商品画像より先に実装された広告コピーの自動生成も、生産性の高い広告制作につながるという。

「量やスピード感が求められるインターネット広告の制作では、クリエイターがキャッチコピーを考えるケースも少なくありません。ただ、キャッチコピーを考えるのは難易度が高く、多くの時間を費やしてしまうという課題がありました。コピーの自動生成機能があれば、生産性が上がり、効果の高いキャッチコピーを含む広告を生み出しやすくなるだろうと考え、コピー自動生成機能を開発しました」(渡部さん)

自動生成された商品画像やコピーを使った広告は、既に配信されているそう。

「少しずつ配信しながら、効果を見ている段階です。広告として見ると、撮影されたものかAIで生成されたものか、わからないくらいの品質になっていると思います」(渡部さん)

「極予測AI」はクリエイターの制作を“加速”させるシステム

「極予測AI」にコピーや商品画像の自動生成機能が実装されたことで、より効率的な広告制作が行えるようになるが、決してすべてを自動化させるために開発しているわけではないとのこと。

「広告はたくさんのデザイン要素で成り立っているので、『極予測AI』だけで完結させるというよりは、クリエイターの制作をシステムで加速させることを目指しています。素材の収集や効果予測といったデザイン以外の要素を効率化し、質の高い広告をたくさんつくれるようにするために活用していけたらと思います」(髙橋さん)

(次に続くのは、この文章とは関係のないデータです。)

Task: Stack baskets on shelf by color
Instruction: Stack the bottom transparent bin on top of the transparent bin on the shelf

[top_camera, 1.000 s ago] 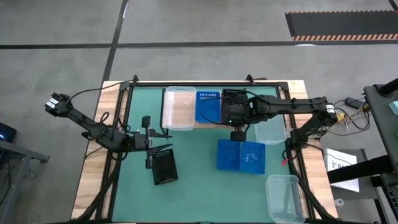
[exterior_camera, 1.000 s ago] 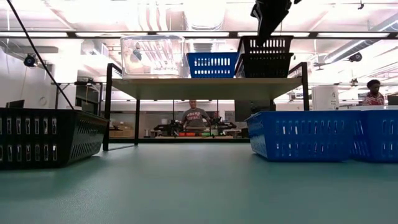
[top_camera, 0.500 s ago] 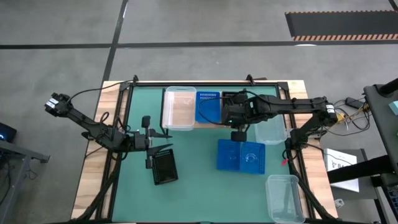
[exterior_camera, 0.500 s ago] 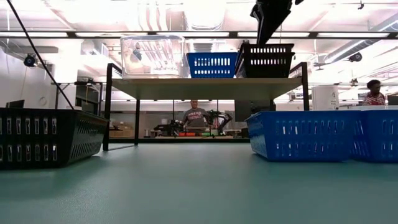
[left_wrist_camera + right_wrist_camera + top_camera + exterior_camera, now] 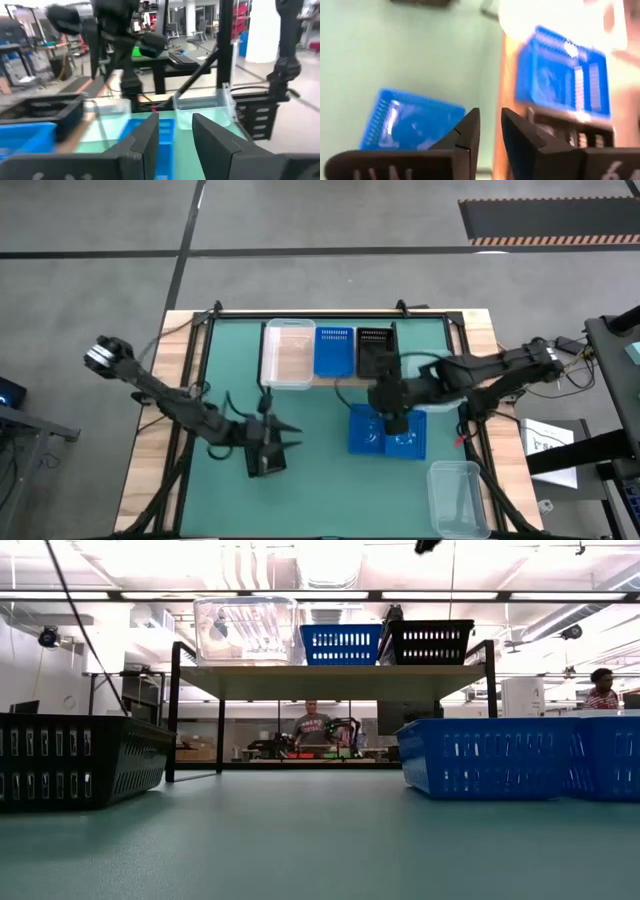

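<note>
Three baskets sit on your shelf [image 5: 328,379]: clear [image 5: 288,354], blue [image 5: 334,351], black [image 5: 374,349]. Your right gripper [image 5: 392,420] hangs above the two blue baskets [image 5: 387,433] on the table, fingers slightly apart, holding nothing. Your left gripper [image 5: 282,438] reaches over the black basket [image 5: 263,455] on the table, fingers apart and empty; contact with it is hard to make out.

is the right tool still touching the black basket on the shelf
Apart. In the high view the right tool hangs over the blue baskets on the table, well clear of the black basket on the shelf.
</note>
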You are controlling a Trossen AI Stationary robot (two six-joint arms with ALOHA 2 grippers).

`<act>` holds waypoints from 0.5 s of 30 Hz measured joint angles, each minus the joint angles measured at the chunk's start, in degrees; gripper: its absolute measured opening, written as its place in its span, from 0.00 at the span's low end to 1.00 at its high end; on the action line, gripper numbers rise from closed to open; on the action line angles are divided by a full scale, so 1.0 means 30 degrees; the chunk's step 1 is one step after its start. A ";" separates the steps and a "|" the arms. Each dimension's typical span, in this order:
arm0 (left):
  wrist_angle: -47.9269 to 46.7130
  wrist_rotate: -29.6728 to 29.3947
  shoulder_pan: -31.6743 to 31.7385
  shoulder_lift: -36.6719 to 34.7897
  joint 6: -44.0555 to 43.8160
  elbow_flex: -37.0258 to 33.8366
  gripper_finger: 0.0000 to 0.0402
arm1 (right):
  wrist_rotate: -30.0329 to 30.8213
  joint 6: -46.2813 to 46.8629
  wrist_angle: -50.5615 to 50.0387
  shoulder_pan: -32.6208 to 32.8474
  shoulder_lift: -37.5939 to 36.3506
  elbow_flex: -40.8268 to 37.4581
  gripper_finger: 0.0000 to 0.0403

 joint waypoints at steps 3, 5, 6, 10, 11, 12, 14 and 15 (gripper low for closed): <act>0.1662 0.0126 -0.0333 0.2086 -0.1389 0.0466 0.26 | -0.0041 -0.1191 0.3116 0.0933 -0.1129 -0.2196 0.14; 0.1914 0.0132 -0.0541 0.3183 -0.2614 0.0984 0.26 | -0.0042 -0.2110 0.5207 0.1310 -0.1893 -0.3821 0.12; 0.1899 0.0138 -0.0659 0.3696 -0.3262 0.1214 0.26 | -0.0049 -0.2488 0.6302 0.1415 -0.2314 -0.4666 0.11; 0.1783 0.0125 -0.1096 0.5269 -0.5241 0.2240 0.26 | -0.0223 -0.3424 1.0783 0.1471 -0.3773 -0.7895 0.08; 0.1798 0.0121 -0.1201 0.5553 -0.5647 0.2447 0.26 | -0.0278 -0.3712 1.1824 0.1465 -0.4089 -0.8663 0.07; 0.1790 0.0121 -0.1300 0.5813 -0.6077 0.2609 0.26 | -0.0305 -0.3996 1.2769 0.1464 -0.4365 -0.9365 0.07; 0.1739 0.0123 -0.1509 0.6312 -0.7390 0.2853 0.26 | -0.0350 -0.4733 1.4529 0.1464 -0.4845 -1.0685 0.07; 0.1725 0.0128 -0.1612 0.6501 -0.8275 0.2912 0.26 | -0.0348 -0.5052 1.5221 0.1465 -0.5053 -1.1241 0.07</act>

広告主やクリエイターが求める方向性が定まっていなければ、AIに指示してコピーや画像を生成させることはできない。また、制作した広告や素材がなければ、AIも効果を予測できない。人の想いや考えがあってこそ、AIは役目を果たせるのだ。

最後に、これからの展望について聞いた。

「この2〜3年で生成AIの技術は驚くほど発達し、品質の高いものができてきているので、それをいかに社会実装して価値を出すかが重要だと感じています。スピード感を持ってサービスに乗せていく作業は難易度が高い反面、いままでにないことができる面白さもあるので、これからもAIの発達や変化をつかみながら、多くの人のためになるシステムを生み出していきたいです」(渡部さん)

「より効果の高い広告クリエイティブの制作を加速させていきたいので、『極予測AI』としては多くのアイデアを生み出したり大量に制作したりする過程の効率化を、これからも目指していきたいと思っています」(髙橋さん)

生成AIは、ビジネスの場面でも導入され始めている。広告制作に限らず、AIにサポートしてもらいながら業務を進めることが当たり前の時代も、そう遠い未来ではなさそうだ。